* Extracted data:
......

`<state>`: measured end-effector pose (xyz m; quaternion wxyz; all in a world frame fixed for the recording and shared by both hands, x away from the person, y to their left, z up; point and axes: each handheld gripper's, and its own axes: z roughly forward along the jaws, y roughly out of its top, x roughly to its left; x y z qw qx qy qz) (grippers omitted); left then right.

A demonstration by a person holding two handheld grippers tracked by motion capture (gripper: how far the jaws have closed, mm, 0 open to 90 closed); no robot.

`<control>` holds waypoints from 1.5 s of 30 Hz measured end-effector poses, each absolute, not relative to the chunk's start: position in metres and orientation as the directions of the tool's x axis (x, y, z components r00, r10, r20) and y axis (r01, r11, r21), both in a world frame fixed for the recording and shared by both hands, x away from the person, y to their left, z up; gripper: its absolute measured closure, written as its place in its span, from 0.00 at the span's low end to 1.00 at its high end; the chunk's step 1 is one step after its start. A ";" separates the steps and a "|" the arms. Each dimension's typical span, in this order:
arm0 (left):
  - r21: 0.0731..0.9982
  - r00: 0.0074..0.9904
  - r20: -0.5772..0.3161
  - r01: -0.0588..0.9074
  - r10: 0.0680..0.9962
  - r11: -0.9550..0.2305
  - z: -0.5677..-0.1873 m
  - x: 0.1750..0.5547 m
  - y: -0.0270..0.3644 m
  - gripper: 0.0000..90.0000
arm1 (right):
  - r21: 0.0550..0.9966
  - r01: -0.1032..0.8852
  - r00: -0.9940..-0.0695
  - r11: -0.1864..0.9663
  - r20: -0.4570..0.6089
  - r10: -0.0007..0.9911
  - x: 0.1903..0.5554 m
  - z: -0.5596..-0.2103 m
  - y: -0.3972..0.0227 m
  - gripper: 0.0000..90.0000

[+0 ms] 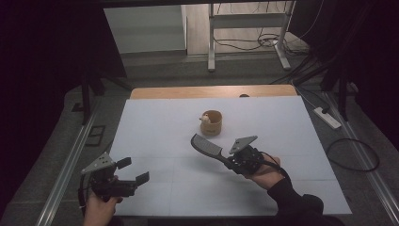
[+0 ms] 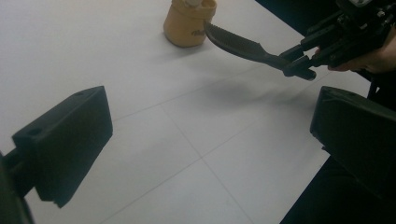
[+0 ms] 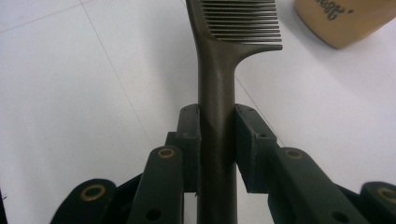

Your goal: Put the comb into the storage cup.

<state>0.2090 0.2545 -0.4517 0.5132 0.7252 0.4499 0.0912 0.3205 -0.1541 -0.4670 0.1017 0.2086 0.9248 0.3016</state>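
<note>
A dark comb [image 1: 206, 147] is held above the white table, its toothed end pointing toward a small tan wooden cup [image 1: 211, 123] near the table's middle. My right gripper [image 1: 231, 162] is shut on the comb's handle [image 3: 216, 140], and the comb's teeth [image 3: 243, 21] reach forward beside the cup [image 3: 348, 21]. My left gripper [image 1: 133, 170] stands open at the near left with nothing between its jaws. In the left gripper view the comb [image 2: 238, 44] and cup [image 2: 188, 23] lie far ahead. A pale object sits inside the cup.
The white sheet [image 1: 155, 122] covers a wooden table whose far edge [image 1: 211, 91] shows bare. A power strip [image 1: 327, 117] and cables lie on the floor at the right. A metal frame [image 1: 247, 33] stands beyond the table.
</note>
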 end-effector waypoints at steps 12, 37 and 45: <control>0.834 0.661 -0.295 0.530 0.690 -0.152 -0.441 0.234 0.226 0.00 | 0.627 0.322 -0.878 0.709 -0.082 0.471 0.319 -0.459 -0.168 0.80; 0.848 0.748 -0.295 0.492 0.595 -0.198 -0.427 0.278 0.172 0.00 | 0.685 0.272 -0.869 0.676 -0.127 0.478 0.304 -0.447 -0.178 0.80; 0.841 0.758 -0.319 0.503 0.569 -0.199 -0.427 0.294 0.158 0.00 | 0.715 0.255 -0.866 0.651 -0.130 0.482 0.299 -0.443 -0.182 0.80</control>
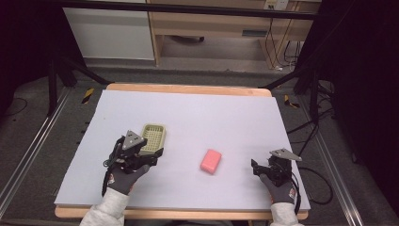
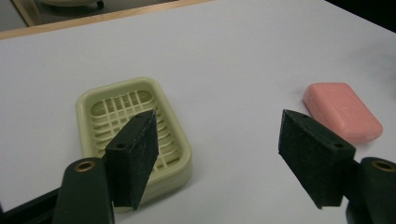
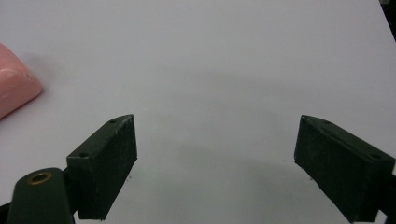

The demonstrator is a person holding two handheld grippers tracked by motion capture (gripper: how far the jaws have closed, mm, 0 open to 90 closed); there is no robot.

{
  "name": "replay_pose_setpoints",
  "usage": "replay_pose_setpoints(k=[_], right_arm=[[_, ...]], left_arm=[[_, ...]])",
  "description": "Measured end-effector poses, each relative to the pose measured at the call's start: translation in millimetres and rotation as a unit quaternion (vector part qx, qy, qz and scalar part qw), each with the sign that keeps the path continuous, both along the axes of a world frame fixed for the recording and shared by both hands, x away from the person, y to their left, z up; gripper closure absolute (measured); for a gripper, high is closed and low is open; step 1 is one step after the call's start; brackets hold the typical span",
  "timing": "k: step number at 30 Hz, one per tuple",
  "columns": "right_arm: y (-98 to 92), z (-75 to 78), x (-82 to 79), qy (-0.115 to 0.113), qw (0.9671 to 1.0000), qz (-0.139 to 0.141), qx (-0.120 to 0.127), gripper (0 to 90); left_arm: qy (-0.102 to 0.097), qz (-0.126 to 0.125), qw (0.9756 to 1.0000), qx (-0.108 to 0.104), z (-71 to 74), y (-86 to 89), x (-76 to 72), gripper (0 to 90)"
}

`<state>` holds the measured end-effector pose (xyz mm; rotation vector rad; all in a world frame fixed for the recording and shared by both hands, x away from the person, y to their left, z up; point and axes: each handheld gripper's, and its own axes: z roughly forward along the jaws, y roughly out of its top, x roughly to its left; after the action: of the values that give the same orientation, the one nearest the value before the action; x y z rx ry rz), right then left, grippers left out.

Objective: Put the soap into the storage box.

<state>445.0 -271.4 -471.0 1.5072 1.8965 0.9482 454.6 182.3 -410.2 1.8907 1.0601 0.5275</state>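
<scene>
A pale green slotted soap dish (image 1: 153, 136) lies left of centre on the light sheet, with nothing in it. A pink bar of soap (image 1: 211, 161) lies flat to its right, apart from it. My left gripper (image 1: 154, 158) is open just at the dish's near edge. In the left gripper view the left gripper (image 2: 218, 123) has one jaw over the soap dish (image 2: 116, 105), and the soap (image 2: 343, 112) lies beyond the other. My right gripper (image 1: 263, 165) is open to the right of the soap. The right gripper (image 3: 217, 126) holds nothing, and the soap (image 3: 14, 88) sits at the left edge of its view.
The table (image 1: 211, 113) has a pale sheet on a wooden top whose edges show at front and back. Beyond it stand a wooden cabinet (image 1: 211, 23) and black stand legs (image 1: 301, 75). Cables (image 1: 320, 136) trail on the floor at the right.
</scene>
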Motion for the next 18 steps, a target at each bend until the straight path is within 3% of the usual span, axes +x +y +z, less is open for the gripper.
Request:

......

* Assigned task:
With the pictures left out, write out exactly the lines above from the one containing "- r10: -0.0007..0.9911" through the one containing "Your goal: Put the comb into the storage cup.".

* Result of the task:
  - r10: -0.0007..0.9911
  - x: 0.1903..0.5554 m
  - z: -0.5596..-0.2103 m
  - y: -0.3972..0.0227 m
  - gripper: 0.0000..90.0000

[+0 ms] 
[+0 ms] 
[+0 ms] 

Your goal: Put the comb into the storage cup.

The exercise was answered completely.